⟨

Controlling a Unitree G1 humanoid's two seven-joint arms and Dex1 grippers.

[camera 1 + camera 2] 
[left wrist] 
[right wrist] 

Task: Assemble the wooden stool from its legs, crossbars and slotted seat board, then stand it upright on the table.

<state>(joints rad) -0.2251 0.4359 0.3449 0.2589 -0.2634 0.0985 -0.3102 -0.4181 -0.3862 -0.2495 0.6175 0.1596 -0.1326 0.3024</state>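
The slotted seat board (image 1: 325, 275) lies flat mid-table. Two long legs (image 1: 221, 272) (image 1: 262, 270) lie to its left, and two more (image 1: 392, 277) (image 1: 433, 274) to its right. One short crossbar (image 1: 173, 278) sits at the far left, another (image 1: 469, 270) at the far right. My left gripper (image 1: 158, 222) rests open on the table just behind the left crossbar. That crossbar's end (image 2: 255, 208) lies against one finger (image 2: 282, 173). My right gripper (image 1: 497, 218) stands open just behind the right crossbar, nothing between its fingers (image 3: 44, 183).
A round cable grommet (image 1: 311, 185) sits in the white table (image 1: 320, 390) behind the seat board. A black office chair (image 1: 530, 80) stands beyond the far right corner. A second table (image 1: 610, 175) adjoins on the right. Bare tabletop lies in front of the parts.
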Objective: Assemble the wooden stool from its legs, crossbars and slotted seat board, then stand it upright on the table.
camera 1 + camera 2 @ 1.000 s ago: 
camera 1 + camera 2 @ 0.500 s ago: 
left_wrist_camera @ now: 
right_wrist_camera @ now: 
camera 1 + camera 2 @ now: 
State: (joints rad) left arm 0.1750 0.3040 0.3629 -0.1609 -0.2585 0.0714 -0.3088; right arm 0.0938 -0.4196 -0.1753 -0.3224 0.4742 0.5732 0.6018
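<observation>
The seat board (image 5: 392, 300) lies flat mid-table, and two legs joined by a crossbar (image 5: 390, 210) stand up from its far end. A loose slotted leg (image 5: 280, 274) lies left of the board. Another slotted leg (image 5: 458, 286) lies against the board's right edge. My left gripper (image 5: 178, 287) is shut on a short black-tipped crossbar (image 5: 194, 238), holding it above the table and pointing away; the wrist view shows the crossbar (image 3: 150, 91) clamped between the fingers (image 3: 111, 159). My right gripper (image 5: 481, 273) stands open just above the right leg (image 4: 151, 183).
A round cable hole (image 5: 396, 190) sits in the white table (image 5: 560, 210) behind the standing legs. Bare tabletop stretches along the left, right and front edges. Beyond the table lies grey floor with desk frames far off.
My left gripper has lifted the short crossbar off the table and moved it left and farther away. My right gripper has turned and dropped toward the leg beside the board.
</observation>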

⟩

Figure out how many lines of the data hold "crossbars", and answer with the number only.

Response area: 2